Pain in Parkinson's Disease: Exploration of the Serotonin System in Positron Emission Tomography (PET [18F]-MPPF)
- Conditions
- Parkinson Disease
- Interventions
- Diagnostic Test: Clinical assessmentDiagnostic Test: Pain characteristics assessmentDiagnostic Test: MRIDiagnostic Test: ThermotestDiagnostic Test: UPDRS-III ScaleDiagnostic Test: [18F]-MPPF PET scan
- Registration Number
- NCT06008704
- Lead Sponsor
- University Hospital, Toulouse
- Brief Summary
This project will explore the involvement of the serotonin system in the pathophysiology of PD-related central pain. Thus, the serotonin system will be evaluated in PD patients with and without central pain who will benefit from brain positron emission tomography (PET) allowing in vivo imaging of 5HT1A receptors and multimodal brain MRI including morphometric imaging and functional connectivity (resting state acquisition).
- Detailed Description
The prevalence of chronic pain in PD can be estimated at 60-80% from several epidemiological studies. Both semiological and pathophysiological classification proposes specific and non-specific pain in PD. While non-specific pain is not directly related to PD but may be aggravated by the disease, specific pain is a direct result of the disease with dystonic pain characterized by painful cramps in relation to motor symptoms and non-systematic central pain such as burning, paresthesia, compression (central parkinsonian pain).
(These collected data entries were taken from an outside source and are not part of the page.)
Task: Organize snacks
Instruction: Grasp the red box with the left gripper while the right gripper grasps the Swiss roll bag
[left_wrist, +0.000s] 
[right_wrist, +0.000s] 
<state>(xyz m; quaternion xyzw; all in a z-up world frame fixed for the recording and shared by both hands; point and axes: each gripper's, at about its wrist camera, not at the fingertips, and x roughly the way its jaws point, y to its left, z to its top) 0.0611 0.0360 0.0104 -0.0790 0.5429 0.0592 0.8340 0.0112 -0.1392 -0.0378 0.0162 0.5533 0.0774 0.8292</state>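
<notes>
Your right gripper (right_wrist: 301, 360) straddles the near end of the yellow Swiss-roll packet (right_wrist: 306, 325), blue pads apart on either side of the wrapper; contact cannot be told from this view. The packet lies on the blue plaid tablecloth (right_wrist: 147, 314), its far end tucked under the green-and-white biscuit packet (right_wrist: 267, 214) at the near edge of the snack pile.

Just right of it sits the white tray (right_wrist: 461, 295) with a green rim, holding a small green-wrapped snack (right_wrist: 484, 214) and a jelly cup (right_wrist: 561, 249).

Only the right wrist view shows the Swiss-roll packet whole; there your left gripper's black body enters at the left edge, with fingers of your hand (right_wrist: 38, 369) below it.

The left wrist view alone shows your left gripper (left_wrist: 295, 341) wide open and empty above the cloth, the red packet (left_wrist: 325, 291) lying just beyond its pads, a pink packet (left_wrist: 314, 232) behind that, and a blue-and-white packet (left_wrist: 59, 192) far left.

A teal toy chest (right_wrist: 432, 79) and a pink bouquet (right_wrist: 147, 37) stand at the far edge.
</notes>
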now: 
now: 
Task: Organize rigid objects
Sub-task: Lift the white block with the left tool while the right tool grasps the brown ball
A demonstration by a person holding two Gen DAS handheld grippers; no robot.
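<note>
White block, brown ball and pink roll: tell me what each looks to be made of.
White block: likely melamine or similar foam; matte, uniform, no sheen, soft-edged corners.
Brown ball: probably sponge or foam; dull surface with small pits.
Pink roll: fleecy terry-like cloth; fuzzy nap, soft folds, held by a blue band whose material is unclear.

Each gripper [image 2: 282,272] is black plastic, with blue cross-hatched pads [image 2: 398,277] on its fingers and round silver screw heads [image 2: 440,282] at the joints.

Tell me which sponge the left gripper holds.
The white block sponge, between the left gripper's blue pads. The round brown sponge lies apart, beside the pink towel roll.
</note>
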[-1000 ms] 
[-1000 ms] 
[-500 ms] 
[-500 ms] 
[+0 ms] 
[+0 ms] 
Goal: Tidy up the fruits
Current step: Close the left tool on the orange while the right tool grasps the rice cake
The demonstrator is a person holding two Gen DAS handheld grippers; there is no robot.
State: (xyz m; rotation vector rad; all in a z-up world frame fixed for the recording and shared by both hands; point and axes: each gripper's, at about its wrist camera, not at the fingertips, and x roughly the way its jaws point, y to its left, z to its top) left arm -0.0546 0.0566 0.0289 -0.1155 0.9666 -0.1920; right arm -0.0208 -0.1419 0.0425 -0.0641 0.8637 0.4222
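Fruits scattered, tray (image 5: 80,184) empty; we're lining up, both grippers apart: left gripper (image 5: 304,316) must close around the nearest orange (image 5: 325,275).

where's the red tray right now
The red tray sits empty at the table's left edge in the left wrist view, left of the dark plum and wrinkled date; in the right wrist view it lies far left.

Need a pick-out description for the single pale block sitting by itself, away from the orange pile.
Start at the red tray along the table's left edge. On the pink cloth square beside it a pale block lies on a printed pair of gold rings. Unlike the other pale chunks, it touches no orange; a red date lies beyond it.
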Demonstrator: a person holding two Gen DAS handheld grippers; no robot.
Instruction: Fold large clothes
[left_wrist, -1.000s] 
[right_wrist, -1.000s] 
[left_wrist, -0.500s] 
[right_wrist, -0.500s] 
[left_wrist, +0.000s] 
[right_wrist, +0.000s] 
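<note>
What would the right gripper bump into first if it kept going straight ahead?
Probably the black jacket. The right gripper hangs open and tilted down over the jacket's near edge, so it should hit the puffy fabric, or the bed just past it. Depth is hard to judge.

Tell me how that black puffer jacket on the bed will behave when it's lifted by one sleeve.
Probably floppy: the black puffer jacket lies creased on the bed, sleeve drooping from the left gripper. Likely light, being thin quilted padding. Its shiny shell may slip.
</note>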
A case-control study reported that cramp-like pain and central pain were three times more frequent in parkinsonian patients than in the general population. Pathophysiologically, several studies suggest an abnormal nociceptive integration process in PD patients. Previous studies have indicated that the nociceptive signal is amplified along the pain transmission pathways. This could be related to increased facilitation through central sensitization of pain pathways or decreased inhibition (reduced activity of descending inhibitory control systems). Several recent studies suggest that the noradrenergic and/or serotonergic systems may be involved in the pathophysiology of PD-related pain. Therefore, this project will explore the involvement of the serotonergic system in the pathophysiology of pain using brain neuroimaging in PD patients with central pain.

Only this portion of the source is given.